→ Task to carry out
Every record should be written out again in full, with no character altered.

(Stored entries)
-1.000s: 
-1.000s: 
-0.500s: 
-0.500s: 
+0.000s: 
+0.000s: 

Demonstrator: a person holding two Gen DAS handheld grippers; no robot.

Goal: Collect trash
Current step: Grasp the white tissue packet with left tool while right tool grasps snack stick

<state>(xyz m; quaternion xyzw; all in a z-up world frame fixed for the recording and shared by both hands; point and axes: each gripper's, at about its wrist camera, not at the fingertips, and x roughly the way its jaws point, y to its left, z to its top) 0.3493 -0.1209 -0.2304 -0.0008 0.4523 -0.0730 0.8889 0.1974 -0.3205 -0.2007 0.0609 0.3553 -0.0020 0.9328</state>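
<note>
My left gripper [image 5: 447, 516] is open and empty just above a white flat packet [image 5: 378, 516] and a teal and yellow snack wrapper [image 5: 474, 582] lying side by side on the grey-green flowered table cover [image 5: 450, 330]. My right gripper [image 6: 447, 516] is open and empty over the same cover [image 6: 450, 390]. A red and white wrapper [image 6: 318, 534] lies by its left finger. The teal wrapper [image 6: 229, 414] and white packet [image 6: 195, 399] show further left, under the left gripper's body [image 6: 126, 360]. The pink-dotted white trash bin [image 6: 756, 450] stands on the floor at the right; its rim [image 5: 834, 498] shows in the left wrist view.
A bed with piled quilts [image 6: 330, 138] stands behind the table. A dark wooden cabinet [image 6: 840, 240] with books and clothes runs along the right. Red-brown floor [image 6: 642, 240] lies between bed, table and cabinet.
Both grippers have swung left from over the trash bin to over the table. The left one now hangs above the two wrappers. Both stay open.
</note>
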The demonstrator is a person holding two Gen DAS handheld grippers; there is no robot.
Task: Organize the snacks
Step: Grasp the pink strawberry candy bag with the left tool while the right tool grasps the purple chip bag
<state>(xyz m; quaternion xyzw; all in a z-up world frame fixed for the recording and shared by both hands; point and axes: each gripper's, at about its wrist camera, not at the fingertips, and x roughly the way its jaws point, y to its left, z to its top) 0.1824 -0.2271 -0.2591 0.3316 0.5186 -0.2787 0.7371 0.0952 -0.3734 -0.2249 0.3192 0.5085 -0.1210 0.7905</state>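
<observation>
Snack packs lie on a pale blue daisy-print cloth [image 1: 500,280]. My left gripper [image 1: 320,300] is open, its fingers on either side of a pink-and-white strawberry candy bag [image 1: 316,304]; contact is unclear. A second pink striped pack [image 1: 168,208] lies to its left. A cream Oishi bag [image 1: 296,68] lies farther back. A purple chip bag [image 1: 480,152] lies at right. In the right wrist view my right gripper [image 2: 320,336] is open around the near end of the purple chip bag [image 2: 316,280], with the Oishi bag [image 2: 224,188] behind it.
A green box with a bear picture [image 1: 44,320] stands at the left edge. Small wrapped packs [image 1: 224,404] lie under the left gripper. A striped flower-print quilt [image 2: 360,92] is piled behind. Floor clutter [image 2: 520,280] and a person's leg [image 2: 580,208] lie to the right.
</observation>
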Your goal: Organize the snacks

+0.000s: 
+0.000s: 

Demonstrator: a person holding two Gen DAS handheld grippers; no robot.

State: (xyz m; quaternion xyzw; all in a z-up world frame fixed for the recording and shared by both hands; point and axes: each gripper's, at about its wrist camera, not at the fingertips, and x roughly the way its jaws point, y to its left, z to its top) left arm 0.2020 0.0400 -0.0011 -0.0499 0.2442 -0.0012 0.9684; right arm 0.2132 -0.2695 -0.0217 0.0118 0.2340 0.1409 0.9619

→ Answer to the problem
-1.000s: 
-1.000s: 
-0.500s: 
-0.500s: 
+0.000s: 
+0.000s: 

Demonstrator: a person holding two Gen DAS handheld grippers; no robot.

Goal: Collect trash
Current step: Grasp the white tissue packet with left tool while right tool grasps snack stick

<state>(xyz m; quaternion xyzw; all in a z-up world frame fixed for the recording and shared by both hands; point and axes: each gripper's, at about its wrist camera, not at the fingertips, and x roughly the way its jaws point, y to its left, z to its top) 0.3493 -0.1209 -0.2304 -0.0008 0.4523 -0.0730 0.8889 0.1974 -0.3205 -0.2007 0.0609 0.3553 -0.0020 0.9328</state>
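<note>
My left gripper [image 5: 447, 516] is open and empty just above a white flat packet [image 5: 378, 516] and a teal and yellow snack wrapper [image 5: 474, 582] lying side by side on the grey-green flowered table cover [image 5: 450, 330]. My right gripper [image 6: 447, 516] is open and empty over the same cover [image 6: 450, 390]. A red and white wrapper [image 6: 318, 534] lies by its left finger. The teal wrapper [image 6: 229, 414] and white packet [image 6: 195, 399] show further left, under the left gripper's body [image 6: 126, 360]. The pink-dotted white trash bin [image 6: 756, 450] stands on the floor at the right; its rim [image 5: 834, 498] shows in the left wrist view.
A bed with piled quilts [image 6: 330, 138] stands behind the table. A dark wooden cabinet [image 6: 840, 240] with books and clothes runs along the right. Red-brown floor [image 6: 642, 240] lies between bed, table and cabinet.
Both grippers have swung left from over the trash bin to over the table. The left one now hangs above the two wrappers. Both stay open.
</note>
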The demonstrator is a person holding two Gen DAS handheld grippers; there is no robot.
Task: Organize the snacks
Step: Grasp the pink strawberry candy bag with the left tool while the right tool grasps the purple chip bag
<state>(xyz m; quaternion xyzw; all in a z-up world frame fixed for the recording and shared by both hands; point and axes: each gripper's, at about its wrist camera, not at the fingertips, and x roughly the way its jaws point, y to its left, z to its top) 0.1824 -0.2271 -0.2591 0.3316 0.5186 -0.2787 0.7371 0.0952 -0.3734 -0.2249 0.3192 0.5085 -0.1210 0.7905</state>
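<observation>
Snack packs lie on a pale blue daisy-print cloth [image 1: 500,280]. My left gripper [image 1: 320,300] is open, its fingers on either side of a pink-and-white strawberry candy bag [image 1: 316,304]; contact is unclear. A second pink striped pack [image 1: 168,208] lies to its left. A cream Oishi bag [image 1: 296,68] lies farther back. A purple chip bag [image 1: 480,152] lies at right. In the right wrist view my right gripper [image 2: 320,336] is open around the near end of the purple chip bag [image 2: 316,280], with the Oishi bag [image 2: 224,188] behind it.
A green box with a bear picture [image 1: 44,320] stands at the left edge. Small wrapped packs [image 1: 224,404] lie under the left gripper. A striped flower-print quilt [image 2: 360,92] is piled behind. Floor clutter [image 2: 520,280] and a person's leg [image 2: 580,208] lie to the right.
</observation>
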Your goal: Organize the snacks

+0.000s: 
+0.000s: 

Demonstrator: a person holding two Gen DAS handheld grippers; no robot.

State: (xyz m; quaternion xyzw; all in a z-up world frame fixed for the recording and shared by both hands; point and axes: each gripper's, at about its wrist camera, not at the fingertips, and x roughly the way its jaws point, y to its left, z to its top) left arm 0.2020 0.0400 -0.0011 -0.0499 0.2442 -0.0012 0.9684; right arm 0.2132 -0.2695 -0.0217 0.0118 0.2340 0.1409 0.9619

That completes the answer to the exercise.